Evaluation of Speech for the Google Assistant

December 21, 2017

Posted by Enrique Alfonseca, Staff Research Scientist, Google Assistant



Voice interactions with technology are becoming a key part of our lives — from asking your phone for traffic conditions to work to using a smart device at home to turn on the lights or play music. The Google Assistant is designed to provide help and information across a variety of platforms, and is built to bring together a number of products — including Google Maps, Search, Google Photos, third party services, and more. For some of these products, we have released specific evaluation guidelines, like Search Quality Rating Guidelines. However, the Google Assistant needs its own guidelines in place, as many of its interactions utilize what is called “eyes-free technology,” when there is no screen as part of the experience.

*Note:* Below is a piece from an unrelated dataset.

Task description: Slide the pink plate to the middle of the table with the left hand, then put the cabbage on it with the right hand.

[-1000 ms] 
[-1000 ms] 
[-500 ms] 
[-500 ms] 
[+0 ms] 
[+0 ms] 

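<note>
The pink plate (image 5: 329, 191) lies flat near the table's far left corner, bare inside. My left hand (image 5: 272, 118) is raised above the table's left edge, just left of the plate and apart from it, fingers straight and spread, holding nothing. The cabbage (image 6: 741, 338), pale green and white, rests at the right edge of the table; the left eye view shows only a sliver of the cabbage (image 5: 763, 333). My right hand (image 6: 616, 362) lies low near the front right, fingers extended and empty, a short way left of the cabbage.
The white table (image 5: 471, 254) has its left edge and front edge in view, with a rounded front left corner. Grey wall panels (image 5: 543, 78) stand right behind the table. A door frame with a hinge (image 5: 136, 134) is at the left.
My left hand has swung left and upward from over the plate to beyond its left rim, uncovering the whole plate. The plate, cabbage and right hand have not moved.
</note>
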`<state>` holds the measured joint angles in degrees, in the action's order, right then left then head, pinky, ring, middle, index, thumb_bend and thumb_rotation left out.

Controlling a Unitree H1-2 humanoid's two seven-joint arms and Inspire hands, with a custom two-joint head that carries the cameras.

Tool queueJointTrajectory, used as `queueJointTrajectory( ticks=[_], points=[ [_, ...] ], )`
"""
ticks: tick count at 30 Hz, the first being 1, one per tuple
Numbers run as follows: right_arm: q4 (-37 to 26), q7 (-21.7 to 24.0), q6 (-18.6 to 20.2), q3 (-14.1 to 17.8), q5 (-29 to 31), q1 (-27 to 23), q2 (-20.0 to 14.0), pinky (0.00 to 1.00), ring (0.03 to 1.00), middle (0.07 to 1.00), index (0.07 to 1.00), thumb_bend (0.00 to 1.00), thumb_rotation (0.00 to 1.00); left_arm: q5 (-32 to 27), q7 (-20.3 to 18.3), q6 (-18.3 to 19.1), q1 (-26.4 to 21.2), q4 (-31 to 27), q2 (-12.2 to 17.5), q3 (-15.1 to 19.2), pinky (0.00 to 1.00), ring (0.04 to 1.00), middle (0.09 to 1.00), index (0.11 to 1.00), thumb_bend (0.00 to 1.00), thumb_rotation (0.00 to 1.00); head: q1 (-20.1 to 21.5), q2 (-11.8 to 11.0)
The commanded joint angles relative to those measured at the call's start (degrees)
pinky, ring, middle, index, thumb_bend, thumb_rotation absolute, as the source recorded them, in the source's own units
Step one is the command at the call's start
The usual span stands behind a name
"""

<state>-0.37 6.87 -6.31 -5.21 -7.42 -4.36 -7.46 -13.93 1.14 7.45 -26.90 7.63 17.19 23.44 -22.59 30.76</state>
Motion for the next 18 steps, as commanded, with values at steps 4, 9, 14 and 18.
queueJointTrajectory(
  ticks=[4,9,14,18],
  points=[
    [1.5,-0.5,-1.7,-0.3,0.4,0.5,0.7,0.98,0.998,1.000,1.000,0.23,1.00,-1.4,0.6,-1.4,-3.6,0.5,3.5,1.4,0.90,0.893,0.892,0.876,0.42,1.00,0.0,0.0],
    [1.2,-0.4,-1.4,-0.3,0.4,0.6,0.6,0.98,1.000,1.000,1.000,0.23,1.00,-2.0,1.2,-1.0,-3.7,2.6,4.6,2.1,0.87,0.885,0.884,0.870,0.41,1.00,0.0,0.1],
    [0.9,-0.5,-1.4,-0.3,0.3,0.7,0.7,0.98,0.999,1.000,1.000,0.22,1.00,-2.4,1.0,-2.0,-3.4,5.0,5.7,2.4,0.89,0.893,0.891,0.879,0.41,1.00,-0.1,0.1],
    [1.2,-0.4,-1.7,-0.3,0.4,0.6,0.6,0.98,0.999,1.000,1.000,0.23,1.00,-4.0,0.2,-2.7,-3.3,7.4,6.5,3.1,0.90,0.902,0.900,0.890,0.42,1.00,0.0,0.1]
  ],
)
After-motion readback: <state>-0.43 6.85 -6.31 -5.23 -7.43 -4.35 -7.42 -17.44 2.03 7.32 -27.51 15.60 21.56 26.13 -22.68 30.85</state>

In the past we have received requests to see our evaluation guidelines from academics who are researching improvements in voice interactions, question answering and voice-guided exploration. To facilitate their evaluations, we are publishing some of the first Google Assistant guidelines. It is our hope that making these guidelines public will help the research community build and evaluate their own systems.

Creating the Guidelines
For many queries, responses are presented on the display (like a phone) with a graph, a table, or an interactive element, like you’d see for [weather this weekend].
But spoken responses are very different from display results, as what’s on screen needs to be translated into useful speech. Furthermore, the contents of the voice response are sometimes sourced from the web, and in those cases it’s important to provide the user with a link to the original source. While users looking at their mobile device can click through to read the original web page, an eyes free solution presents unique challenges. In order to generate the optimal audio response, we use a combination of explicit linguistic knowledge and deep learning solutions that allow us to keep answers grammatical, fluent and concise.

How do we ensure that we consistently meet user expectations on quality, across all answer types and languages? One of the tools we use to measure that are human evaluations. In these, we ask raters to make sure that answers are satisfactory across several dimensions:
  • Information Satisfaction: the content of the answer should meet the information needs of the user.
  • Length: when a displayed answer is too long, users can quickly scan it visually and locate the relevant information. For voice answers, that is not possible. It is much more important to ensure that we provide a helpful amount of information, hopefully not too much or too little. Some of our previous work is currently in use for identifying the most relevant fragments of answers.
  • Formulation: it is much easier to understand a badly formulated written answer than an ungrammatical spoken answer, so more care has to be placed in ensuring grammatical correctness.
  • Elocution: spoken answers must have proper pronunciation and prosody. Improvements in text-to-speech generation, such as WaveNet and Tacotron 2, are quickly reducing the gap with human performance.
The current version of the guidelines can be found here. Of course, guidelines are often updated, and these are just a snapshot of something that is a living, changing, always-work-in-progress evaluation!